§ **Problem details**: The entries follow. Copy every line in which "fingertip" appears.

§ **Collection entries**:
• • • • • • •

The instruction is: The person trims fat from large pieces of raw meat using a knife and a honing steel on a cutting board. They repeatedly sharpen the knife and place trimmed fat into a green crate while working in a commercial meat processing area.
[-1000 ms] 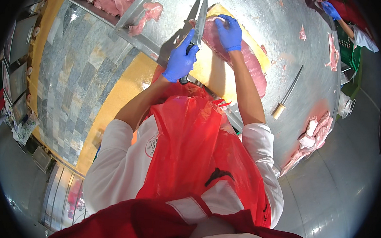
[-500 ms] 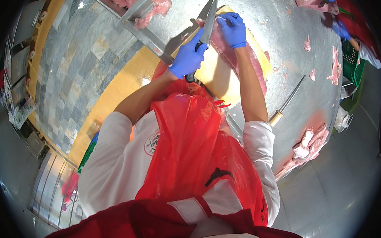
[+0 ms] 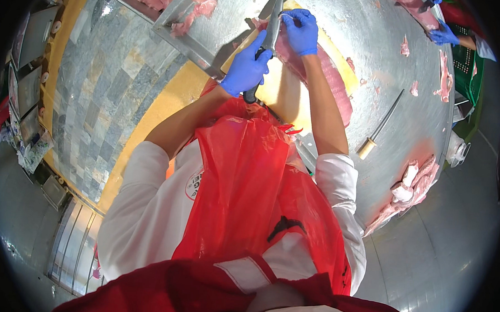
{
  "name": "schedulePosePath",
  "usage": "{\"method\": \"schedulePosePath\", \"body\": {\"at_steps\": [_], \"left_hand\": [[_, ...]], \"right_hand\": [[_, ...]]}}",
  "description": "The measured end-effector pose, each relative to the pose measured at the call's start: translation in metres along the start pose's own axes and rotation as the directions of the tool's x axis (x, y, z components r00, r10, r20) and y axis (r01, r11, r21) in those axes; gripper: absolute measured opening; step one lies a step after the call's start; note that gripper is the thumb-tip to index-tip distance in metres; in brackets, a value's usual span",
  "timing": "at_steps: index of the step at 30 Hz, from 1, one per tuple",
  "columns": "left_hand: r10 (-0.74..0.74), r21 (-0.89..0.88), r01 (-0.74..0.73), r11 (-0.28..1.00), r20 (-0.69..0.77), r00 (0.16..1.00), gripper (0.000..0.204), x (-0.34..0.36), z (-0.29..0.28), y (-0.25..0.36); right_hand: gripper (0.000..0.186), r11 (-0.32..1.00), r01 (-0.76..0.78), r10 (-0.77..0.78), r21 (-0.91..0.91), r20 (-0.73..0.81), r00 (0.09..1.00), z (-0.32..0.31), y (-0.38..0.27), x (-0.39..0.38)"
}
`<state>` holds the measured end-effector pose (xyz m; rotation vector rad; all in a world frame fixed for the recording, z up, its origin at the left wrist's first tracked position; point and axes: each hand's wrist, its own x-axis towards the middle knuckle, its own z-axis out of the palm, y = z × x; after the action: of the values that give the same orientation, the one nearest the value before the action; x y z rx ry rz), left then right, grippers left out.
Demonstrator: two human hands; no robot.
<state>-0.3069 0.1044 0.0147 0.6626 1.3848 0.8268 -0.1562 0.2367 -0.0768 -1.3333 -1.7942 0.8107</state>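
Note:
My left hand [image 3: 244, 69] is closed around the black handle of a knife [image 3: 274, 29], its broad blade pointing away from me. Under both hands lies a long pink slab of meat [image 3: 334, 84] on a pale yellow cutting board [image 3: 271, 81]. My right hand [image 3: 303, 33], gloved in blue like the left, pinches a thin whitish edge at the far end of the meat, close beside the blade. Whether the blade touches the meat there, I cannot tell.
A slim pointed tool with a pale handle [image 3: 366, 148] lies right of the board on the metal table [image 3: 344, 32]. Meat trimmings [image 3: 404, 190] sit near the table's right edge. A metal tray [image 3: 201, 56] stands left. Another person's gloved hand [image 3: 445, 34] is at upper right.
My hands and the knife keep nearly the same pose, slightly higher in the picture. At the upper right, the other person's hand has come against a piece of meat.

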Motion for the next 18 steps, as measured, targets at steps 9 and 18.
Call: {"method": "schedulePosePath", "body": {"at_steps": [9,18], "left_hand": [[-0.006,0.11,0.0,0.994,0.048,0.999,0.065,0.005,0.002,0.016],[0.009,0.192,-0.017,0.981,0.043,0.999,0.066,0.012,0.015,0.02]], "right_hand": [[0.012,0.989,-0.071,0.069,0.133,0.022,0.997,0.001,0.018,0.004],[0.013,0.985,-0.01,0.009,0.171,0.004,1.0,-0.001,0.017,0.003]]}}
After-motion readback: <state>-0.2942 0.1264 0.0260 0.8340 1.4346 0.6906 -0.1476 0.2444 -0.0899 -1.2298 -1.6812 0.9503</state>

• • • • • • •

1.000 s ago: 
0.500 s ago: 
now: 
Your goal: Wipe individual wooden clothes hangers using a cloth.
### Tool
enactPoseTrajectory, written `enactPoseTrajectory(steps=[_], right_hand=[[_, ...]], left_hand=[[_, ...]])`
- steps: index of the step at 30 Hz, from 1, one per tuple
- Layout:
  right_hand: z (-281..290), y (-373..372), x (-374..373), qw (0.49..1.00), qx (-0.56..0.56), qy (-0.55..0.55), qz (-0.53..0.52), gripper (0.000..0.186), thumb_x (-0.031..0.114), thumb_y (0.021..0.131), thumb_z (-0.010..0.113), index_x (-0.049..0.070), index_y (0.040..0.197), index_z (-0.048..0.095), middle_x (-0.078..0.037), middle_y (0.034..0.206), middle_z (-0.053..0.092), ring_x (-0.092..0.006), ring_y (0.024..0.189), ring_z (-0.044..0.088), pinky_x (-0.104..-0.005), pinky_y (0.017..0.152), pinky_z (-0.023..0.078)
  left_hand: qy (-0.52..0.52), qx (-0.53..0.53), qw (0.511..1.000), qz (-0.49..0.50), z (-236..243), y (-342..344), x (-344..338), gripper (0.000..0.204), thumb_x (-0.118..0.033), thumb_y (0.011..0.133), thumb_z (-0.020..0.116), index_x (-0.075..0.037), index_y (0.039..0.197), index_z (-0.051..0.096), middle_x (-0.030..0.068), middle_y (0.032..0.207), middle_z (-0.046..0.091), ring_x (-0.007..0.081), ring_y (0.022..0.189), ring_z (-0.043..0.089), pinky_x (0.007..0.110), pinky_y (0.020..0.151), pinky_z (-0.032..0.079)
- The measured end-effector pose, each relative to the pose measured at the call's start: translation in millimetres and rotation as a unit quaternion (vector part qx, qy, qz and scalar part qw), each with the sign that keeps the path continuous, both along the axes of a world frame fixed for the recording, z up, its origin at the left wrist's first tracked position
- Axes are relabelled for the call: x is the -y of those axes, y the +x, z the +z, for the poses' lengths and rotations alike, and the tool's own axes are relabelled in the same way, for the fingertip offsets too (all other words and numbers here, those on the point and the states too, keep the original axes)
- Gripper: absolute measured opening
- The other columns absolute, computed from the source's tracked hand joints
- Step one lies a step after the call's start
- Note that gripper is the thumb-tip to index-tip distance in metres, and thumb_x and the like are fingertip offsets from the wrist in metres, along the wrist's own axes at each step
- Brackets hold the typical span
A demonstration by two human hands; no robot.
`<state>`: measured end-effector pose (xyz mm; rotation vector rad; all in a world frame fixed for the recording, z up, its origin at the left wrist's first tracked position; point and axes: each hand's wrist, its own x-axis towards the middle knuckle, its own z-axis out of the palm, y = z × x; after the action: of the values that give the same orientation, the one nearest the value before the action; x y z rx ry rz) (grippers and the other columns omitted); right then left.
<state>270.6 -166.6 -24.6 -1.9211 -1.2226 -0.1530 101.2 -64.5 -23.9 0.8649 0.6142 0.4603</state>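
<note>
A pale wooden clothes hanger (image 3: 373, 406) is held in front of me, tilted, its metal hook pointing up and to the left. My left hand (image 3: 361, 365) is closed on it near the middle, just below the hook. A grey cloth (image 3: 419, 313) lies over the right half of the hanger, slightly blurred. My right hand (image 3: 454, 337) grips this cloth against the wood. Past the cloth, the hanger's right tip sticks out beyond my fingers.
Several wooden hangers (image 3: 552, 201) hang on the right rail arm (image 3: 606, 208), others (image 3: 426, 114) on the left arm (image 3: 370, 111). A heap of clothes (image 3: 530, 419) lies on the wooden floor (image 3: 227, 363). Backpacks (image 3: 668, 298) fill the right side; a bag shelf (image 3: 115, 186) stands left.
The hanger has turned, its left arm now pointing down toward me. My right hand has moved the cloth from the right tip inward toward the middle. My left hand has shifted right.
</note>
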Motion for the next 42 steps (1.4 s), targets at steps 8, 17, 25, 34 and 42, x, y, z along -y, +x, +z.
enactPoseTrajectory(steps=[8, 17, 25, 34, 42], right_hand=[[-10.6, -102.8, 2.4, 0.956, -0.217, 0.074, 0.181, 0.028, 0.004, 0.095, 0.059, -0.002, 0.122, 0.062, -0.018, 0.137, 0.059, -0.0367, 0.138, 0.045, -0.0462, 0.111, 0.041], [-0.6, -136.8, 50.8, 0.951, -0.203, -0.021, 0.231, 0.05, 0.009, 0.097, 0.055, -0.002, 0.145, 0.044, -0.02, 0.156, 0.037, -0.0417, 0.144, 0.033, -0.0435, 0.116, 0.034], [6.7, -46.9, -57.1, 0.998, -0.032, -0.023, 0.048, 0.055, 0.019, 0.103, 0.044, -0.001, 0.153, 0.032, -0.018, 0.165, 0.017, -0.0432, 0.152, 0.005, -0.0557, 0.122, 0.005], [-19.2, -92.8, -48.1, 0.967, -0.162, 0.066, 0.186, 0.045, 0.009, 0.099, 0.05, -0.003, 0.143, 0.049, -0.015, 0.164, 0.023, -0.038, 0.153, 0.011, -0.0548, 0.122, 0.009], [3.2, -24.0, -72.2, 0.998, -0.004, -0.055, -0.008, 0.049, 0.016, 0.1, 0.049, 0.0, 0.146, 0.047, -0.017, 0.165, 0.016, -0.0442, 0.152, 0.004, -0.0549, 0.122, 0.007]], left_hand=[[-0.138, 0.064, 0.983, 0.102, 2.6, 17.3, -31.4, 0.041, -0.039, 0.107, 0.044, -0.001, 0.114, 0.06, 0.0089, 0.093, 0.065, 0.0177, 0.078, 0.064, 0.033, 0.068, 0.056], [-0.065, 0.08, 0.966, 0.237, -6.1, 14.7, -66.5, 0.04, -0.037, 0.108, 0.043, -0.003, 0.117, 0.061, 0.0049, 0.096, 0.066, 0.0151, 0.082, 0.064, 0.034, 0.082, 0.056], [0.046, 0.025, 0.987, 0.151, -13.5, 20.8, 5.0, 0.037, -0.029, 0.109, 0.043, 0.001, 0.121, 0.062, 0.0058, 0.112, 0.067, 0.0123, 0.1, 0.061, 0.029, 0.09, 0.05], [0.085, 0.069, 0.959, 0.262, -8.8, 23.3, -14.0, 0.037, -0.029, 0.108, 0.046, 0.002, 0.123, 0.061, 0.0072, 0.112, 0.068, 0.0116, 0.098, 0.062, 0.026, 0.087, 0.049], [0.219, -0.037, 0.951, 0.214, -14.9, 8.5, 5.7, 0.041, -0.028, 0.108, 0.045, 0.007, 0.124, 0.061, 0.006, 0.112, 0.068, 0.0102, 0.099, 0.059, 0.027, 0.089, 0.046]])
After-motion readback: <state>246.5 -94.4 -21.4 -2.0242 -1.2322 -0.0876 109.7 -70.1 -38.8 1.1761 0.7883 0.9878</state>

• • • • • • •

§ **Exercise answer**:
- Axes are relabelled for the call: x is the -y of those axes, y the +x, z the +z, for the poses' lengths and rotations alike, and the tool's own axes are relabelled in the same way, for the fingertip offsets too (all other words and numbers here, those on the point and the states too, keep the original axes)
- Note that gripper is the thumb-tip to index-tip distance in metres, and thumb_x and the like are fingertip offsets from the wrist in metres, along the wrist's own axes at each step

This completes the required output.